Remembering back my lessons on aerodynamics, I recall our teacher telling us that the parasitic drag coefficient - 1.28 - was accepted by the industry, but he mentioned there was some controversy and some different lines of thought.

I have tried to research and dig into this coefficient disagreement, trying to find different lines on it, but haven't found anything significant.

Would anyone here at least try to elaborate on it?

Maybe some reference material (even better if it's found online).

Thanks again!

Mr Optimistic
29th Mar 2010, 15:19
http://aae.www.ecn.purdue.edu/~aae251/Lectures_Fall02/class14.pdf (http://aae.www.ecn.purdue.edu/%7Eaae251/Lectures_Fall02/class14.pdf)

The parasitic drag for the long range high capacity passenger transport Boeing 777-300 was found to be 0.0106. The airplane wing has an aspect ratio of 8.66 and an airplaneefficiency factor of 0.88. The complete drag polar for the airplane is,CD = 0.0106 + (1/_e AR) CL2 or,CD = 0.0106 + 0.0417 CL2

http://pages.slu.edu/student/paisd/research/dragproj.pdf

...didn't see 1.28 (or much I understood)

Pugachev Cobra
29th Mar 2010, 17:14
Actually that's interesting material, but doesn't really help about my question. I think I didn't expressed myself properly.

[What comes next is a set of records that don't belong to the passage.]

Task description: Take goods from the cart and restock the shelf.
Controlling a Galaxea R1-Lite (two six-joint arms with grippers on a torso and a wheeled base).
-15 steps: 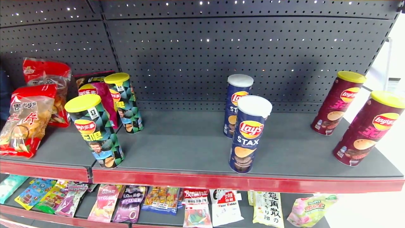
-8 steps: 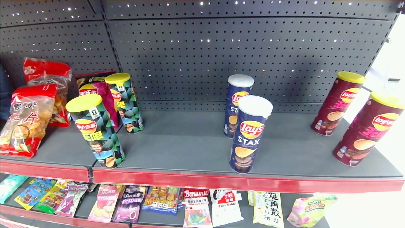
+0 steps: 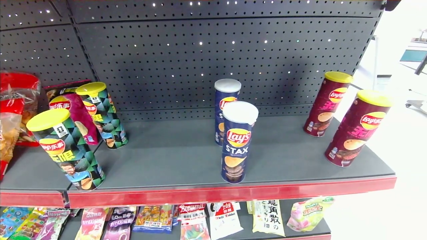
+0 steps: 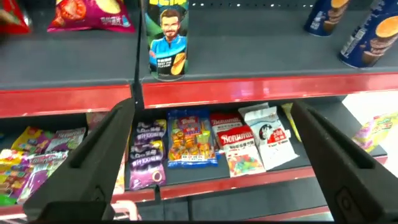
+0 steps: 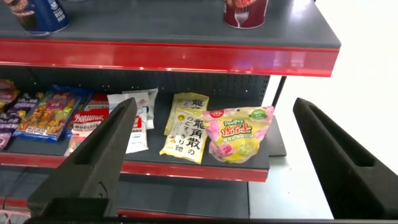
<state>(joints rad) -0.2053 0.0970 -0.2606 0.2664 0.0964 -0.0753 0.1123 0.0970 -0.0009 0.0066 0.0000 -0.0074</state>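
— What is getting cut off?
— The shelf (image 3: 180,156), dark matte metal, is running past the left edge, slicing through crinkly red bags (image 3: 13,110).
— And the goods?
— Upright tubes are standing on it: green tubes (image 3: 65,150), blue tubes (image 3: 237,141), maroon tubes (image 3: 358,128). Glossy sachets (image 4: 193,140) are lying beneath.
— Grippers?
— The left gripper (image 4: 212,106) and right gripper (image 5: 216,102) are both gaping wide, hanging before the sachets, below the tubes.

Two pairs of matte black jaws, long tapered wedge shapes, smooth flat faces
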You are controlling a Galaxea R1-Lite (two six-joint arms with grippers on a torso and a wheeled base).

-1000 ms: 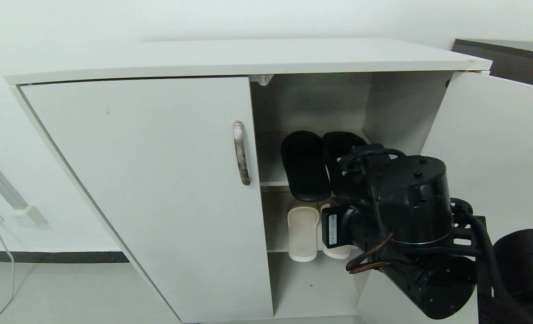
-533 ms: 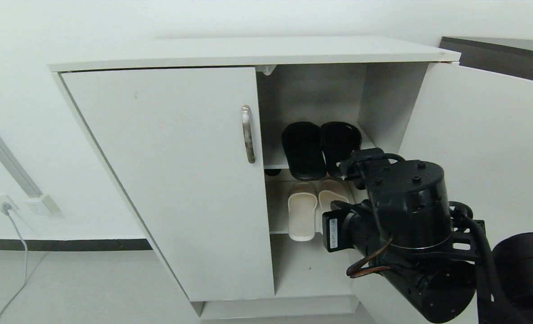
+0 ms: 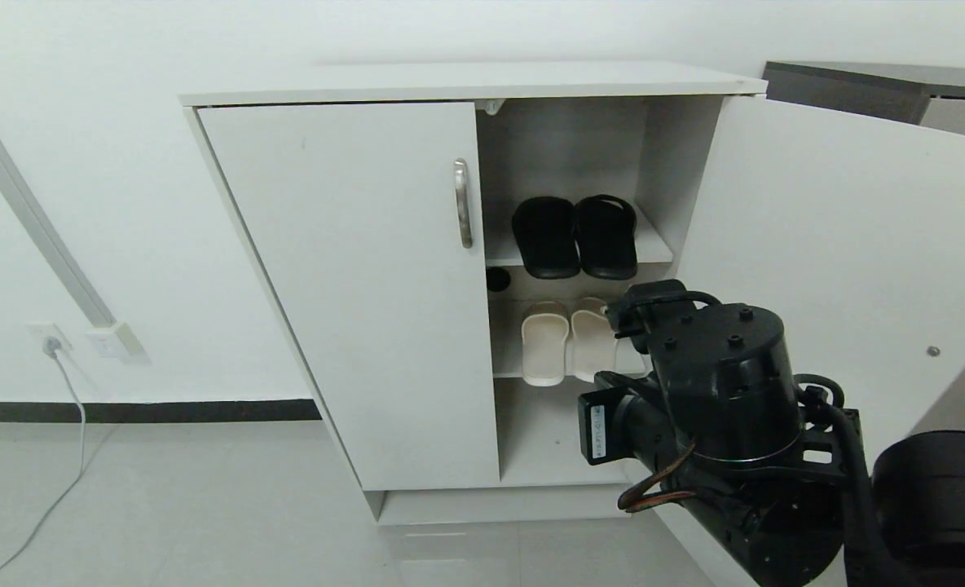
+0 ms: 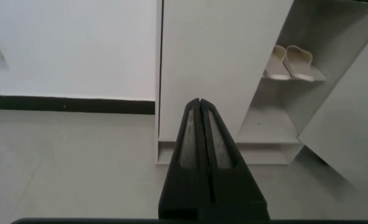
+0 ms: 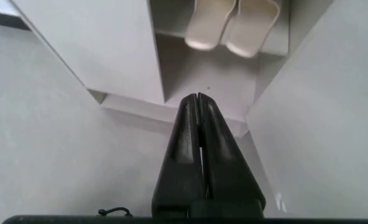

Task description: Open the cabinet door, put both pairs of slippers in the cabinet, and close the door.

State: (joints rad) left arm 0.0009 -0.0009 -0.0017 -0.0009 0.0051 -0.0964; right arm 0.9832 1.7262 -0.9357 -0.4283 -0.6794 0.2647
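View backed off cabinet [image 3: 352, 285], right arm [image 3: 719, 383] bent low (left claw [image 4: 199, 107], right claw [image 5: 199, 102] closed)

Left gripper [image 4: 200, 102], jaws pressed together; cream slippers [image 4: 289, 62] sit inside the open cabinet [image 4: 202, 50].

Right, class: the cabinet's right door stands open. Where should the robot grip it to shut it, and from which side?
Probably the open door by its free edge, near the screw and far from the hinge, where leverage is greatest. Come from the robot's right, with the jaws straddling the thin panel.
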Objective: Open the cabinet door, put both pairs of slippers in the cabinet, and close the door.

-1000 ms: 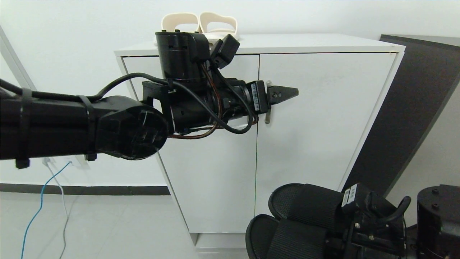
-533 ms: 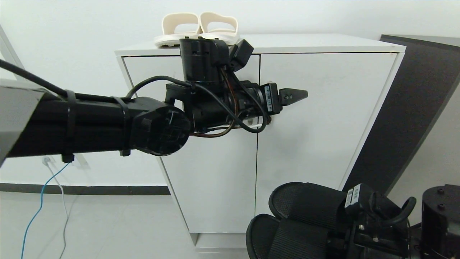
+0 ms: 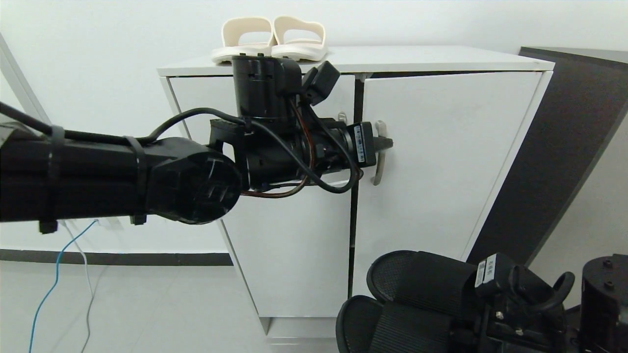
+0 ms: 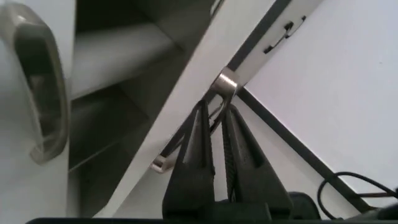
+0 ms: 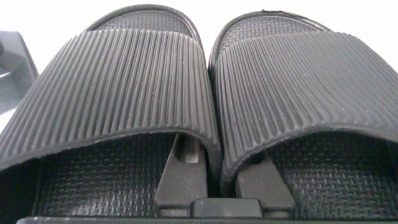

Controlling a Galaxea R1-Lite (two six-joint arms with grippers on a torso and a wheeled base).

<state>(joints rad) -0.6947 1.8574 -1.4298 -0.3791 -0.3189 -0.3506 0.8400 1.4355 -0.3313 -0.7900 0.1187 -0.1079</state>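
I am pinching the stiff metal handle (image 3: pixel 378 169) mid-bar in my left hand (image 3: pixel 387 143); door (image 3: pixel 441 162) judged light, hinge-guided.

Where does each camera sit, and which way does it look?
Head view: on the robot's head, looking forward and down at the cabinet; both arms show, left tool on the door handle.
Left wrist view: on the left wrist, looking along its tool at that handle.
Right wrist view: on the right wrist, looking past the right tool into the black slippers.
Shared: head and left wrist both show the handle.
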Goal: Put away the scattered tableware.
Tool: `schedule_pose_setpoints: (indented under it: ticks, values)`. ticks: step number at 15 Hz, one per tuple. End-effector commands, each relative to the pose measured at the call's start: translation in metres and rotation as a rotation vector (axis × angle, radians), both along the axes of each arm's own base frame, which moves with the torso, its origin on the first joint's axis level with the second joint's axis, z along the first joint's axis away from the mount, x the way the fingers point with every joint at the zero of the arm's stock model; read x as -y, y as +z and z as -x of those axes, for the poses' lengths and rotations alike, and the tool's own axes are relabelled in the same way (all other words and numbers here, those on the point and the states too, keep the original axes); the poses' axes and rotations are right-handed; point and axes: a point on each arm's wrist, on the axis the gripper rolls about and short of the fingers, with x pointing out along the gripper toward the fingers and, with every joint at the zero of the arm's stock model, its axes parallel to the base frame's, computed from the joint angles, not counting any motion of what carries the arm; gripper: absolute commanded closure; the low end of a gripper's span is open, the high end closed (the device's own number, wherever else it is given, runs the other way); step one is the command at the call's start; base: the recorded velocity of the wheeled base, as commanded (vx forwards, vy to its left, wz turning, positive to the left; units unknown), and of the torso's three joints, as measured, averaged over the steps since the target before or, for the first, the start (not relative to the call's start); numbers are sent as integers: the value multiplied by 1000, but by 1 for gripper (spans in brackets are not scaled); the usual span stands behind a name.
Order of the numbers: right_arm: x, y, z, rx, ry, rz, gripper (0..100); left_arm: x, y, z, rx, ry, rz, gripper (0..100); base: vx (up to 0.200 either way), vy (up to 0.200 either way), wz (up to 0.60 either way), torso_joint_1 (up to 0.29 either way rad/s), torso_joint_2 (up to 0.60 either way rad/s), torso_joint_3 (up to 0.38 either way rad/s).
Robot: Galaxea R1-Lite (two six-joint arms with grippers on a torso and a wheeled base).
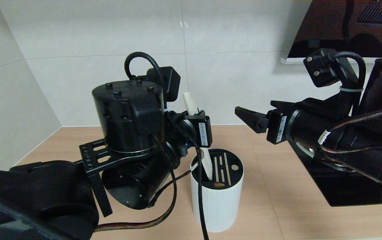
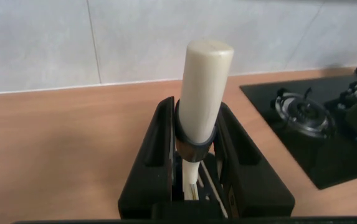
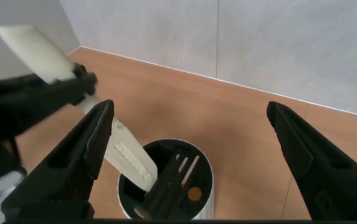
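Observation:
A white knife [image 1: 190, 103] with a cream handle is held tilted, and my left gripper [image 1: 196, 126] is shut on it where handle meets blade. Its blade [image 1: 207, 166] dips into a slot in the black top of the white ribbed holder [image 1: 218, 200] on the wooden counter. The left wrist view looks along the handle [image 2: 203, 87] between the left gripper [image 2: 195, 107] fingers. My right gripper [image 1: 248, 119] hangs open to the right of the holder and above it, holding nothing. Through the right gripper [image 3: 189, 106] I look down on the knife [image 3: 127, 155] and the holder [image 3: 204, 167].
A black cooktop [image 1: 344, 190] is set into the counter at the right, with a burner [image 2: 306, 111] on it. A dark range hood [image 1: 344, 26] hangs above it. Tiled walls close the back and left. Bare wooden counter [image 1: 267, 160] lies around the holder.

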Motion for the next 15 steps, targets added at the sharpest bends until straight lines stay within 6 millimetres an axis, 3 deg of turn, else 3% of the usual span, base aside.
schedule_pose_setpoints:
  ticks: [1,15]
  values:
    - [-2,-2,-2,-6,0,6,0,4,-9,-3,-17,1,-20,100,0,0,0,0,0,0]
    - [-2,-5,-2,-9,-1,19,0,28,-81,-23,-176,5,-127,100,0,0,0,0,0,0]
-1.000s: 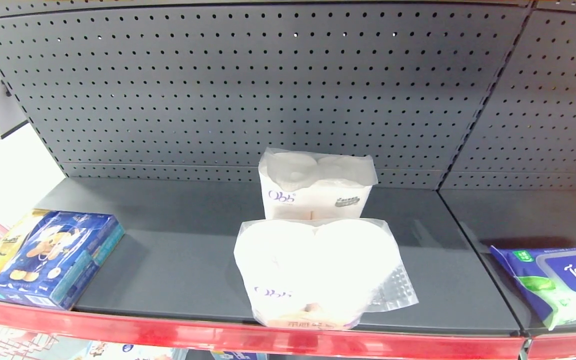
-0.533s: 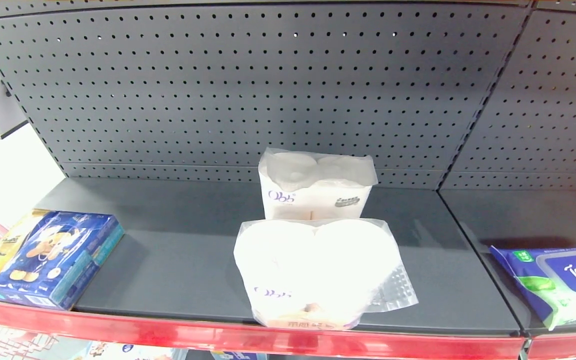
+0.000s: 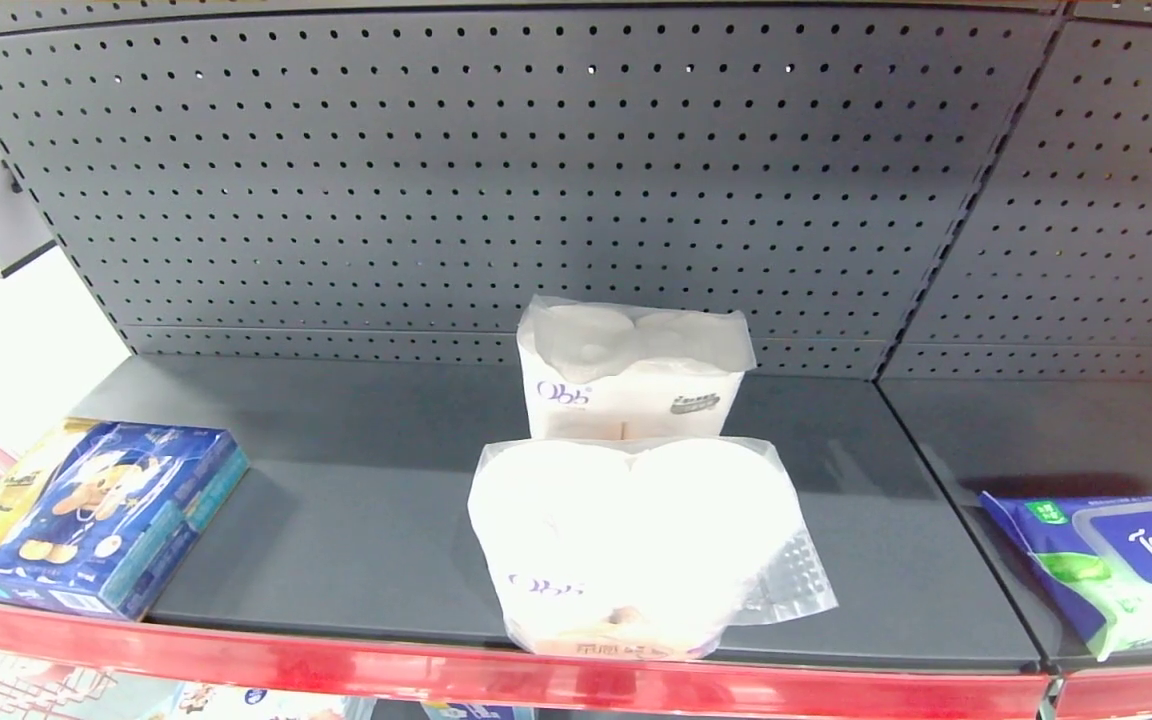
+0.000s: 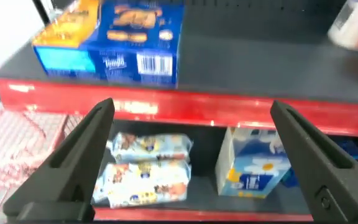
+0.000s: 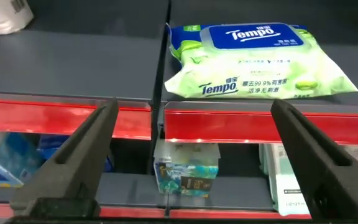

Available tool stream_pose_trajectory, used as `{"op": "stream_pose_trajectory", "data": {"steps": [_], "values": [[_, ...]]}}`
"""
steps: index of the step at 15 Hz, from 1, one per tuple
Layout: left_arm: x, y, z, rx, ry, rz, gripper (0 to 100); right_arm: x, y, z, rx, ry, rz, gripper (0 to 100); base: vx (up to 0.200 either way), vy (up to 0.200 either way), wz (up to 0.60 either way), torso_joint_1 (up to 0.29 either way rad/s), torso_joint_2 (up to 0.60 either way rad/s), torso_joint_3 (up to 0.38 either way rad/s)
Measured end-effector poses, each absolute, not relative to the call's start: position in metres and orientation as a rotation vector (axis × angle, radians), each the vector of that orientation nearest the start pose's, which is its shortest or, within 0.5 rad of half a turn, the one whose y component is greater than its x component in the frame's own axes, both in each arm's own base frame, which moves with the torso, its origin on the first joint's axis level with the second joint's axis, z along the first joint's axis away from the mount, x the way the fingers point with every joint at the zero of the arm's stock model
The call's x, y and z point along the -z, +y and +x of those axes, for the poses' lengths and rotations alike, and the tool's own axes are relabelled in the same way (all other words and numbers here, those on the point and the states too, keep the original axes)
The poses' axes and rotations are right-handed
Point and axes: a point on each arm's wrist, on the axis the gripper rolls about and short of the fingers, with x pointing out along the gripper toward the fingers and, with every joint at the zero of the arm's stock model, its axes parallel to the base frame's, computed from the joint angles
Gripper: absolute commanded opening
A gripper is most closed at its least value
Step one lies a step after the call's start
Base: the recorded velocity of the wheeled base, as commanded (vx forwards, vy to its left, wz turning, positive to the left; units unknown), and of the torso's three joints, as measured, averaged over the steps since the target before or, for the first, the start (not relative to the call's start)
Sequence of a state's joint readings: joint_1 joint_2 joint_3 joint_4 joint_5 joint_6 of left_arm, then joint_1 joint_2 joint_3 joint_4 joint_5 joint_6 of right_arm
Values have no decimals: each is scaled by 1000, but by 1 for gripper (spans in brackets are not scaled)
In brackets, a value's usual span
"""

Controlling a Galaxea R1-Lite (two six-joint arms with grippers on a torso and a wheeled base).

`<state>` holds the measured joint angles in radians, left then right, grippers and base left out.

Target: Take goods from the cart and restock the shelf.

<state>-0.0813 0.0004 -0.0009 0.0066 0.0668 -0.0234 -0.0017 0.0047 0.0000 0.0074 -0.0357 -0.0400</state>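
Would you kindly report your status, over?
Left gripper open, empty; right gripper open, empty. Front roll pack at shelf edge, rear roll pack behind it. Way looks clear.

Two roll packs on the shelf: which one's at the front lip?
The near pack, at the red front edge; the other pack stands directly behind it, closer to the pegboard back.

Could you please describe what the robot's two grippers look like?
The left gripper and the right gripper look alike: each has two matte black fingers, long and angular, widening from narrow tips to broad bases.
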Motion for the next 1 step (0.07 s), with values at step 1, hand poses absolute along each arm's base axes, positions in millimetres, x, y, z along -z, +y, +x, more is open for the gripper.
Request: {"op": "stream_pose_trajectory", "data": {"steps": [1], "values": [[-75,3,-23,22,5,-15,100,-75,-1,-23,38,12,-40,100,0,0,0,0,0,0]]}}
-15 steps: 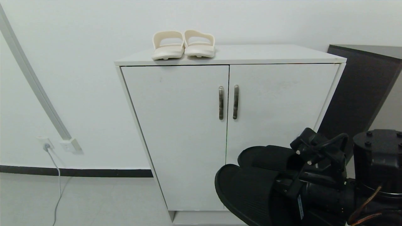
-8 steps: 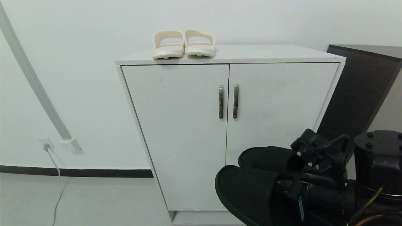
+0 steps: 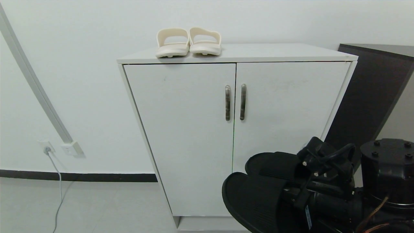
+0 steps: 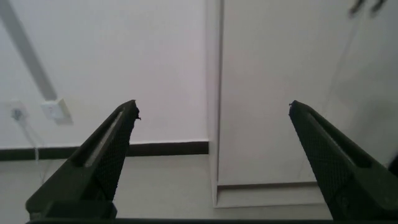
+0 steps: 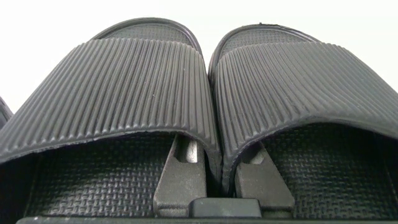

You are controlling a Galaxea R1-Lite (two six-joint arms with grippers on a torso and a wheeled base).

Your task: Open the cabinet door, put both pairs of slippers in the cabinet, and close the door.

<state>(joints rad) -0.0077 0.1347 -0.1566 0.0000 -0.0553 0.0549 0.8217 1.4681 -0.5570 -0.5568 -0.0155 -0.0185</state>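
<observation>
Two pairs are outside the cabinet (image 3: 181,139), so no step looks done: both doors are shut, with the handles (image 3: 228,102) at centre untouched, and its contents cannot be seen. Beige slippers (image 3: 189,42) sit on its top at 12 o'clock in the head view. Black slippers (image 3: 258,194) hang at 5 o'clock, pinched together by the right claw (image 5: 221,183), one finger under each strap. The left claw (image 4: 211,112) is spread wide and holds nothing. Opening, loading and closing all remain.
</observation>
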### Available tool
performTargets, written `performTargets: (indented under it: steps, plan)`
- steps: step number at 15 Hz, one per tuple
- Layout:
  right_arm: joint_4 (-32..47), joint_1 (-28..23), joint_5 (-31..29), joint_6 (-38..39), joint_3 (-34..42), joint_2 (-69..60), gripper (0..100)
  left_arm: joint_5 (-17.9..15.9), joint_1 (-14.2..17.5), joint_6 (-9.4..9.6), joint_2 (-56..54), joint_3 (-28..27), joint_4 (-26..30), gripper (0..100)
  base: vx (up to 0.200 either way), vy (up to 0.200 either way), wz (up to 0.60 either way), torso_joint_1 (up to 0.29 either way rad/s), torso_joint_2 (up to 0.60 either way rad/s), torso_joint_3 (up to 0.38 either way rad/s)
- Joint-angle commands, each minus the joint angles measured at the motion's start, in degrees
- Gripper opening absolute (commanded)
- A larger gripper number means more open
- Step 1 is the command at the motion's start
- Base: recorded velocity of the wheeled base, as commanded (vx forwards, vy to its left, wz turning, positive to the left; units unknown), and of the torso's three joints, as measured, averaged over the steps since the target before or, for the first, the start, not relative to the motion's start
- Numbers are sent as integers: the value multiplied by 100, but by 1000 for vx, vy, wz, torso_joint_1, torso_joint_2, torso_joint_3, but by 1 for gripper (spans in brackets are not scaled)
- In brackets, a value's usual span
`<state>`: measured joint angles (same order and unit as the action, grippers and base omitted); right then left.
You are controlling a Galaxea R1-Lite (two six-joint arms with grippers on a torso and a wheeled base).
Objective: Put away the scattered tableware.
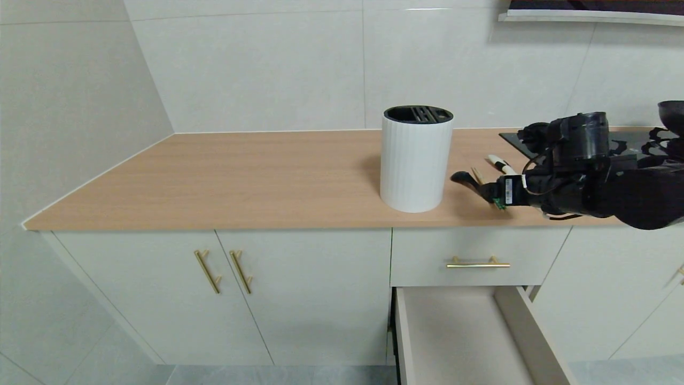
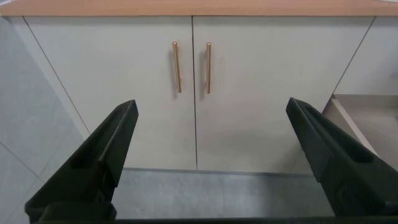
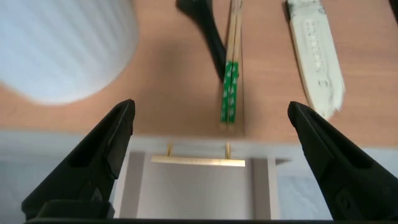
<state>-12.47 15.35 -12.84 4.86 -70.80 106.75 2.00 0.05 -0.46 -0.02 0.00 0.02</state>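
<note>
While my right gripper [image 3: 210, 111] is hovering, jaws parted, near the chopsticks [image 3: 231, 59] on the counter [image 1: 267, 176] (nothing grasped), I'm reckoning everything is waiting to be stowed; my left gripper [image 2: 211, 111] is hanging released too.

The right arm [image 1: 636, 195] comes in from the right, level over the desk's front edge, its wrist tipped downward. The right gripper [image 3: 211, 106] has its jaws spread wide and empty. The left gripper [image 2: 211, 102] hangs below the desk's front edge, jaws likewise wide and empty.
</note>
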Motion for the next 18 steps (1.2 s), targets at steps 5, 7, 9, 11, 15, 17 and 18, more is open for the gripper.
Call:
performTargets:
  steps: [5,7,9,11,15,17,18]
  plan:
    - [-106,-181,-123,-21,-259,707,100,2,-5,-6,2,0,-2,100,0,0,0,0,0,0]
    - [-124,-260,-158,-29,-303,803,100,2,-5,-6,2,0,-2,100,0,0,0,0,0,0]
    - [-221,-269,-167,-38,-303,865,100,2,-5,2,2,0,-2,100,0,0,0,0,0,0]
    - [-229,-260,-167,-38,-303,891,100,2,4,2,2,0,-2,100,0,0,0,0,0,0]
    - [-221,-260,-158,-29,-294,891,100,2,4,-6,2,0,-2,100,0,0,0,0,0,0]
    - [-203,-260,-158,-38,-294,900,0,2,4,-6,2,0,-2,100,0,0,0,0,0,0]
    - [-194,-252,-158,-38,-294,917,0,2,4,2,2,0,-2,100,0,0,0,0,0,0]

For reference, this basic NASA link depicts it:
Shape Effects on Drag (http://www.grc.nasa.gov/WWW/K-12/airplane/shaped.html)

My doubt is about the drag coefficient of the equivalent flat plate, which most textbooks seems to always refer to as 1.28.

Are there other studies challenging this fixed value?

Mr Optimistic
29th Mar 2010, 17:35
This link
Wapedia - Wiki: Drag coefficient (http://wapedia.mobi/en/Drag_coefficient)

has the table you refer to but before that is the statement

'The overall Cd of a real square flat plate perpendicular to the flow is often given as 1.17.'

Since it has 2d and 3d values this looks like a potential theory calculation with the 2d result representing a semi infinite plane. I will have a look around but hopefully some expert will turn up soon.

Can find things like this

http://staff.fit.ac.cy/eng.fm/classes/amee202/amee202_cn_chapter08.pdf

but it isn't clear where the numbers come from (measurement or calculation).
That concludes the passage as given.